Please filter the entries and return only the lines that include "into".

### DATA UNDER STUDY
┌──

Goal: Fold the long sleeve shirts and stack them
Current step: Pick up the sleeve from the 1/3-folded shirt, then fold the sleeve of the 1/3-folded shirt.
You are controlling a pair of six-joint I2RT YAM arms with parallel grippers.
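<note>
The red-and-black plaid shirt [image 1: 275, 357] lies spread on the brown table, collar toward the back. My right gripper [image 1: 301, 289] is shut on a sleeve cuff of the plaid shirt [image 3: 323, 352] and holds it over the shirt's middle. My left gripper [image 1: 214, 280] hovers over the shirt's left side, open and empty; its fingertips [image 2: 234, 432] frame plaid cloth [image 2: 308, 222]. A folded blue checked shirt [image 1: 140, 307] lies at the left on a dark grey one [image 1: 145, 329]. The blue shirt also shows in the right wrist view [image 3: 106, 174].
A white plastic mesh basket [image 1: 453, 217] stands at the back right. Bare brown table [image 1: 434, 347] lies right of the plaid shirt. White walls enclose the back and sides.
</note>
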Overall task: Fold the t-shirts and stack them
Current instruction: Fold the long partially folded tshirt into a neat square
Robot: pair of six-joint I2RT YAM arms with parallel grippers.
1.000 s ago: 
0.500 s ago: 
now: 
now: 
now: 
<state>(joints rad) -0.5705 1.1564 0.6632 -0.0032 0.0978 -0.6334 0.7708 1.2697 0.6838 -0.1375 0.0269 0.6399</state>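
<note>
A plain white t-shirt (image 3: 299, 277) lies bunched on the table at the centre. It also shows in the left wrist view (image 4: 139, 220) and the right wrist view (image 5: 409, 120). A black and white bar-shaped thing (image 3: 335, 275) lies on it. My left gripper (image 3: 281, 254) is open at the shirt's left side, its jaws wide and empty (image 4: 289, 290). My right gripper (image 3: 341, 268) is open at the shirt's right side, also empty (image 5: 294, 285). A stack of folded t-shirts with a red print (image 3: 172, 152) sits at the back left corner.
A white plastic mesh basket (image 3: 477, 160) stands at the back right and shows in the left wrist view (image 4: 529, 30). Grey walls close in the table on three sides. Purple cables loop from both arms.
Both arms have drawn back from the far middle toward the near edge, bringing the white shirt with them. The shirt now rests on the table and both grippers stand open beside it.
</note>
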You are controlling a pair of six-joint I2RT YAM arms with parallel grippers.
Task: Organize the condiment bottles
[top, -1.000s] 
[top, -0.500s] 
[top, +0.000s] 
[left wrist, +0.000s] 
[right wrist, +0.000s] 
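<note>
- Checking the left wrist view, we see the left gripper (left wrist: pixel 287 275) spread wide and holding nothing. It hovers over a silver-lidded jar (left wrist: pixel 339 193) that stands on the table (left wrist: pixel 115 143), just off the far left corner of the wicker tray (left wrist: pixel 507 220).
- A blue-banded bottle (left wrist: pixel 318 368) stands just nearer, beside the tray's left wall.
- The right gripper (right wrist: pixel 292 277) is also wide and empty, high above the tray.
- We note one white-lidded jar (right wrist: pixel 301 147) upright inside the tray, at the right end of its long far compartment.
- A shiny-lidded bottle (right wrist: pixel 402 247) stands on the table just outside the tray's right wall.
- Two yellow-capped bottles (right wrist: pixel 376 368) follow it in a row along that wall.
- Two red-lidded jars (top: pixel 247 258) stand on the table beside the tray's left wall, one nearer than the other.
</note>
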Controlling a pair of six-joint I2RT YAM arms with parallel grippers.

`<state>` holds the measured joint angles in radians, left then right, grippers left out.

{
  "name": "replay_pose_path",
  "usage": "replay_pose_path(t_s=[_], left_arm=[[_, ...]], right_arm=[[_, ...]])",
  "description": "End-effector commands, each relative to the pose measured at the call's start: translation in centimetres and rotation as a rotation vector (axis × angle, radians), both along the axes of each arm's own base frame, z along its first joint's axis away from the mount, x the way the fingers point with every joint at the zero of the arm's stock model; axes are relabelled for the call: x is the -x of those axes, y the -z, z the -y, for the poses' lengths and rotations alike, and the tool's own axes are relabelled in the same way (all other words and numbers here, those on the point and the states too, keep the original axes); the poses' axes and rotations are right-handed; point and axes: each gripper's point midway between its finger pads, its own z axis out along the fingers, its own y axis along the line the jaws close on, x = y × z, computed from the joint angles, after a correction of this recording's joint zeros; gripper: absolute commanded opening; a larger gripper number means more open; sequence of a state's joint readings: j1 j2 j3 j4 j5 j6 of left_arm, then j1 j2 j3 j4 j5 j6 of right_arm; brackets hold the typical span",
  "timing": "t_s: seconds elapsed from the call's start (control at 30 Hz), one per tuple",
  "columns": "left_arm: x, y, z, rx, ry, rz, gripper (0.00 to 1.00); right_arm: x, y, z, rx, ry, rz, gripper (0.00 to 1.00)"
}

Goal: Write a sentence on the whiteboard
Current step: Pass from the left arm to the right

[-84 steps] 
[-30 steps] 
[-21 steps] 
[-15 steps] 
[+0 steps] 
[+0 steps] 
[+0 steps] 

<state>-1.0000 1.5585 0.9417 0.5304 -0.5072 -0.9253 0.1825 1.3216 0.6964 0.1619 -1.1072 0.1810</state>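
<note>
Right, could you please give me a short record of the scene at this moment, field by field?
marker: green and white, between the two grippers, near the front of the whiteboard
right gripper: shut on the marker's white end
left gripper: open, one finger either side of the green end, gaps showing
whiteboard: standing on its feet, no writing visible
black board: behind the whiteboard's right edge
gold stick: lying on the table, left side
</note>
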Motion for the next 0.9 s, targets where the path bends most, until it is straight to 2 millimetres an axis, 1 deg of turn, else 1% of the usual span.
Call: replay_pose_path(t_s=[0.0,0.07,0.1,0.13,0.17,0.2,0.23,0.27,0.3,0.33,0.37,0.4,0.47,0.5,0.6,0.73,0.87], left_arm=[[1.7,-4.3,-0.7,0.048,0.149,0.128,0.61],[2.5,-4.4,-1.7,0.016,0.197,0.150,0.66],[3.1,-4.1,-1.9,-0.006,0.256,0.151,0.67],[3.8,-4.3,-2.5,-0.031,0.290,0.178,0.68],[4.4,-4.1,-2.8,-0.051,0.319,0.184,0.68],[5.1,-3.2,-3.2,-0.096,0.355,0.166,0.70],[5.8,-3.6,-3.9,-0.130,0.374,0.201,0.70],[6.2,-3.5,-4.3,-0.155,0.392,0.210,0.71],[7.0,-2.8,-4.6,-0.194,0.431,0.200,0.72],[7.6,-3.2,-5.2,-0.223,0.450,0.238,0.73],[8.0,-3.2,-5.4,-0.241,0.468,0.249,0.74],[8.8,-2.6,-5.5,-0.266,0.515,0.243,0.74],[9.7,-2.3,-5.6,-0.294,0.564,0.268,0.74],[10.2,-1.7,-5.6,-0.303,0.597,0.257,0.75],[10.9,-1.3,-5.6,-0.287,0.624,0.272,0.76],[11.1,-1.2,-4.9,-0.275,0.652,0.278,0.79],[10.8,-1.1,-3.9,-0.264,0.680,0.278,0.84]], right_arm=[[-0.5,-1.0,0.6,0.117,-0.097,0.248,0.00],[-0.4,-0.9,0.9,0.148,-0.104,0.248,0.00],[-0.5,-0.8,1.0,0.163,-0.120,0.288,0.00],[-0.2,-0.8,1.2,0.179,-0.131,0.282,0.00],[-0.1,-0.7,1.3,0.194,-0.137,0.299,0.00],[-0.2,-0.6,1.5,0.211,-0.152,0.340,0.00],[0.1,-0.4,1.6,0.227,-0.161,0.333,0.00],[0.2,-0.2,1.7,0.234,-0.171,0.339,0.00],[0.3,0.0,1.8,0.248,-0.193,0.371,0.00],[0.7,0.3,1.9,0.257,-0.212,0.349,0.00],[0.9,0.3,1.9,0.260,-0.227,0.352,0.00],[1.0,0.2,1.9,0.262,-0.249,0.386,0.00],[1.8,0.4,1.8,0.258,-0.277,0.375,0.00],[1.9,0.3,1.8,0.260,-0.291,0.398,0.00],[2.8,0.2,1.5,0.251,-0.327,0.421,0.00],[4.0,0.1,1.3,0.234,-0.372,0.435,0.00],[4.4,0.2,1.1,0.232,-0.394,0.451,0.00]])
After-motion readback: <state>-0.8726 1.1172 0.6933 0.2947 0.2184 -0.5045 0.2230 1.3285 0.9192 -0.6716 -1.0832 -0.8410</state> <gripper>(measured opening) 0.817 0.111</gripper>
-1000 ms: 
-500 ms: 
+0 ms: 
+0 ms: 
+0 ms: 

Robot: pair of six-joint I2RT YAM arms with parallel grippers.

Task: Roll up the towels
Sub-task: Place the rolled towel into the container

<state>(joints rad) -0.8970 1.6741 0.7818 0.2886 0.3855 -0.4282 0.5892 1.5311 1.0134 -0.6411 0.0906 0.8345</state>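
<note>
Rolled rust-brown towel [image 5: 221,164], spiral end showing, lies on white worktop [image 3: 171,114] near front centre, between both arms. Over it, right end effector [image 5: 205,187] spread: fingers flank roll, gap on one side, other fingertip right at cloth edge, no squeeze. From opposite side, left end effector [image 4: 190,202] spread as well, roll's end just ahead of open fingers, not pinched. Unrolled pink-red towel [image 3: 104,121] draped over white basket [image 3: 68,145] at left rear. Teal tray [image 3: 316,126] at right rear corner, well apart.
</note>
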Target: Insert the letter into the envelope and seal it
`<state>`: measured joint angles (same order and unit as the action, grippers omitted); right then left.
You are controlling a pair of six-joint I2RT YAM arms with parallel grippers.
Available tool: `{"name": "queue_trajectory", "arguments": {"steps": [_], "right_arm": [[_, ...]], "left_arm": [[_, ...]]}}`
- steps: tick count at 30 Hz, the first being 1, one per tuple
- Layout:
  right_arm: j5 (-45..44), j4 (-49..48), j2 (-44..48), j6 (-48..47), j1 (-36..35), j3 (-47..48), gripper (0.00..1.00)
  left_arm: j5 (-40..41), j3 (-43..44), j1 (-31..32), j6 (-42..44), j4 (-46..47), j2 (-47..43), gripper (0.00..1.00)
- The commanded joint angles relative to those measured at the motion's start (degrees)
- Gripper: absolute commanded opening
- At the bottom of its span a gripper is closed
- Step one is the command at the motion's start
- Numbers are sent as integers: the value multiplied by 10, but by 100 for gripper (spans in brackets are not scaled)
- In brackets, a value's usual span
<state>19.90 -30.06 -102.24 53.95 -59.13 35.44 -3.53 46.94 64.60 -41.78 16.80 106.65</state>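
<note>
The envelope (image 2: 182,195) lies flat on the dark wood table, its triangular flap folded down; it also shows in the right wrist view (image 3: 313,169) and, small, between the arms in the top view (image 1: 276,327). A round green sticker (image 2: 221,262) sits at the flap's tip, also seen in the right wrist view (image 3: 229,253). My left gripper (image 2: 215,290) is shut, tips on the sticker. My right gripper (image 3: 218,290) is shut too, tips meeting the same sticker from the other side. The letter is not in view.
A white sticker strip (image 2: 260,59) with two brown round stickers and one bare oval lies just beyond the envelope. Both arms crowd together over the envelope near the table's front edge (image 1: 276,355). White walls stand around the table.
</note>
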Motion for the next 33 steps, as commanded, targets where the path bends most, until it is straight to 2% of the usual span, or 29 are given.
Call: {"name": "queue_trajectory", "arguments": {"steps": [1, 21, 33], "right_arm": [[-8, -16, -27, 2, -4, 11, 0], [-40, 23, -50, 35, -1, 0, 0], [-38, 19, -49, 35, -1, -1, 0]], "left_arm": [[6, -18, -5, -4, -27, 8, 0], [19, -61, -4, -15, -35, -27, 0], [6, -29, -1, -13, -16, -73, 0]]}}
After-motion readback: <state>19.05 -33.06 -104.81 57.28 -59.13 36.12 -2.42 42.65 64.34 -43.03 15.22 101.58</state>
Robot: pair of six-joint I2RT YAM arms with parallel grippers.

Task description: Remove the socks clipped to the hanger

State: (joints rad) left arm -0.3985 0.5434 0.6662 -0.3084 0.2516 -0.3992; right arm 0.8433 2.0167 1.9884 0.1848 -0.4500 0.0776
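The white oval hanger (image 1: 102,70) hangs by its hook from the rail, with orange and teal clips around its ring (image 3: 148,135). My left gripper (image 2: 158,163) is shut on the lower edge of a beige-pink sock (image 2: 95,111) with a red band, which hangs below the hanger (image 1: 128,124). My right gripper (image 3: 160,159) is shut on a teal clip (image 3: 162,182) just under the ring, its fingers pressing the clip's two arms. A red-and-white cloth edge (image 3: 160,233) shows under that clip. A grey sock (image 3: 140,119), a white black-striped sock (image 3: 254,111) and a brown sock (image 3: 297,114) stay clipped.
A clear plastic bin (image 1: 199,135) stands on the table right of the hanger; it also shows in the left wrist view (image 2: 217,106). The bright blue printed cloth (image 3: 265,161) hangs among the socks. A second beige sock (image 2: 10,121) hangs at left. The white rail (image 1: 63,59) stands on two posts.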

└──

### RESPONSE TO THIS EXERCISE
Current instruction: Fold the long partially folded tshirt into a neat square
Sub-task: Place the rolled towel into the container
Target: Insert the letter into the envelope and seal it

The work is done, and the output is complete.